Eternal Darkness would fit in perfectly with today’s modern consoles.  Developers could create a more compelling and immersive world than before through the use of more realistic graphics and true surround sound (the GameCube only supported Dolby Pro Logic 2).

Of the titles we have done MIA articles on so far, Eternal Darkness would require the least amount of changes to work today.  The game could simply be remastered and it would still be an excellent title.  With that in mind, the following suggestions are more like a wish list than anything.

  • More insanity – As stated before, the insanity effects are really one of the shining features of this game.  With newer technology these can be added to and expanded upon.  The game could give you fake achievements/trophies, ‘erase’ save and game data, tell you that fake gamers are online, bring you to the games dashboard, etc…  This doesn’t even scratch the surface of what could be done.  Whatever they do, these effects need to actually worry the player and blur the lines as to what is actually really happening in the game and what isn’t.
  • Co-op insanity – I don’t think that actual co-op would work in this mode, but here is an idea to get multiple players involved.  While someone is playing the single player mode, other players can jump in while the player’s sanity meter is low and run amok.  Players could jump from game to game, unleashing insanity effects and perhaps even appearing in the game as an apparition.  Once the character regains sanity, the other player would cease to be able to affect the game world until the sanity meter drops again. 
  • Kill Alexandra – Or at least drive her insane.  One of the most interesting things about Lovecraft’s stories is that humanity never really won.  You could only delay the coming of the Old Ancient Ones, but you could never completely stop it.  This feeling of despair should be conveyed in the game, and you should start by killing off the old protagonist, or at least make her completely batty.

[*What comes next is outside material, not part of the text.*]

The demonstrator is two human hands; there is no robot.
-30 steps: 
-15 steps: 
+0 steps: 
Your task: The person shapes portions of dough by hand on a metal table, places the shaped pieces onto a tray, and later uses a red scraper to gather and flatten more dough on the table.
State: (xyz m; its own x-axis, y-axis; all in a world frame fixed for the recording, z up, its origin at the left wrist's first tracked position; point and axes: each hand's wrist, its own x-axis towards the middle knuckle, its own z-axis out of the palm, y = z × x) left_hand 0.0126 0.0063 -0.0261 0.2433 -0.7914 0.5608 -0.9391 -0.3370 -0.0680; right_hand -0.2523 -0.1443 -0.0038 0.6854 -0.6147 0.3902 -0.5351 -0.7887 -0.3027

Eternal Darkness is well overdue for a new entry in the series.  Whether it comes out on Nintendo’s Wii U or across multiple platforms it shouldn’t matter.  The industry is in desperate need of a truly unnerving game, and nothing can deliver that better than Eternal Darkness.

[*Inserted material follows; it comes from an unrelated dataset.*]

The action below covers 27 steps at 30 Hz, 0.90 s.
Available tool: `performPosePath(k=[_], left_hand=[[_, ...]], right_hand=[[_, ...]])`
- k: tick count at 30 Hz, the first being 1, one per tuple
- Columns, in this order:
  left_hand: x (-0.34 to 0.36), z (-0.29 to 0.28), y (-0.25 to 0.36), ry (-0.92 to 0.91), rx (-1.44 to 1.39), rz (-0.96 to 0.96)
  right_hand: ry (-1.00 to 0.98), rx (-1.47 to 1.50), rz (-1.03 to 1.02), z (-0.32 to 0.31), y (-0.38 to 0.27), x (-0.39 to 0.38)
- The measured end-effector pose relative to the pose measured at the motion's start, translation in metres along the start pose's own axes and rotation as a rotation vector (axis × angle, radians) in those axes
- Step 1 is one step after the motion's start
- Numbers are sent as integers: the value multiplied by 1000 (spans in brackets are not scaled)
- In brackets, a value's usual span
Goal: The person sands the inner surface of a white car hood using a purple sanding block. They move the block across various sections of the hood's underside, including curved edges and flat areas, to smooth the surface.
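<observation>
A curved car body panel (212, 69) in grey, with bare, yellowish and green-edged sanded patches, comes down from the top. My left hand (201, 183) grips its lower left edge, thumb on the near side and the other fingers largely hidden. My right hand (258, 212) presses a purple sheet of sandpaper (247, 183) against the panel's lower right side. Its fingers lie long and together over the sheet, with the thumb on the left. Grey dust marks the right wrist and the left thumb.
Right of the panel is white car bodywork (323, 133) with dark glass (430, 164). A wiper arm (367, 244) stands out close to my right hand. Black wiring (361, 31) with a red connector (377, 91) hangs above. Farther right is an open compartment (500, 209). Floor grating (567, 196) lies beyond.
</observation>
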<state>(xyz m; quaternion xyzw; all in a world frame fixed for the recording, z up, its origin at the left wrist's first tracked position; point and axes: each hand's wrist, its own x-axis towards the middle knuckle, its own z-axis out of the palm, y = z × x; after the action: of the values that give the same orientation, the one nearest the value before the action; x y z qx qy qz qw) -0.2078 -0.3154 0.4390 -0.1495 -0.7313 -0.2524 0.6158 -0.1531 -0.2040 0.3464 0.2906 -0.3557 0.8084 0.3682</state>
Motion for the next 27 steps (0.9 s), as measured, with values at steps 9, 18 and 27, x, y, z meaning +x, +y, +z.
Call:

Have any cool stories from the game that you’d like to share?  Any other ways that this game could be improved for the current generation?  Let your thoughts be known by sounding off in the comments section below!


 

Comments

Julian Titus Senior Editor

10/28/2011 at 05:40 PM

Dude, hopping into the games of other players would be amazing. I think using your headset would be a great way of adding to the terror. Imagine hearing strange voices muttering into your ear, Manhunt-style.